Former CEO of Kockums Naval Shipyard in Sweden, Larsson became acquainted with powerful and efficient Stirling engine technology – which is used to power submarines – on which PWR BLOK is based.
At first, Larsson saw the potential for technology in renewable energy applications. At the presentation at an exhibition in SA 2015, Larsson was contacted by a person in the ferrochrome industry who asked about the application of technology to recover energy from the smelting process from which an enormous amount of exhaust gases are emitted and flared.
“It has been extremely difficult to use these gases with other technology,” says Larsson. “Essentially, the mixture of carbon monoxide and hydrogen is constantly changing. And it is impossible for an internal combustion engine to handle. But for a Stirling engine, it does not matter. ”
Two years later, PWR BLOK was introduced to SA as a solution for the ferrochrome industry when Swedish Stirling secured its first agreement with Afarak Mogale.
Each PWR BLOK has a net output of 400 kW of power. The modular nature of the offer means that it is easy to expand capacity.
Swedish Stirling sees a number of beneficial factors in SA for the technology. In Sweden, most of the smelting industry has been located near cities where exhaust gases are used for district heating. In SA, there is no similar innovative use of exhaust gases. There is an additional problem with rising electricity fees, all of which drive PWR BLOK’s attractiveness, which can save a smelter as much as 15% on Eskom’s electricity bill, says Larsson. Loads, environmental considerations and carbon dioxide taxes also make the system attractive. However, the return on investment is a little more than five years. “So the economic driving forces are really high,” says Larsson.
However, there is the bigger question of the poor condition of SA’s smelting industry. Swedish Stirling, for example, has removed its equipment from the factory in Afarak Mogale, which was closed when the company went into business rescue in 2020.
Annual increases in Eskom’s tariff are indeed a challenge for the industry. “To some extent we are worried, but we want to be part of the solution to that problem,” says Larsson. “And being more energy efficient will help them.
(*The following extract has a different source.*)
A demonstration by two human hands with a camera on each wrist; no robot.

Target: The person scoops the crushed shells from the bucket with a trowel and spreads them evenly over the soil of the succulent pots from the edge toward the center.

We want them [to sustain their operations] to be able to make the investment. I think it really is a challenge for these companies. But you know, the world will need ferrochrome, he said.
The regulatory barriers that hold back alternative power solutions in SA are also a limitation for PWR BLOK, which is considered to be embedded power production that is covered by a permit requirement of more than 1 MW of production capacity.
Larsson welcomed the news that this roof would soon be lifted, possibly to 50 MW. “If we can avoid the license, it’s much easier to get the contracts and get the projects flying,” he said.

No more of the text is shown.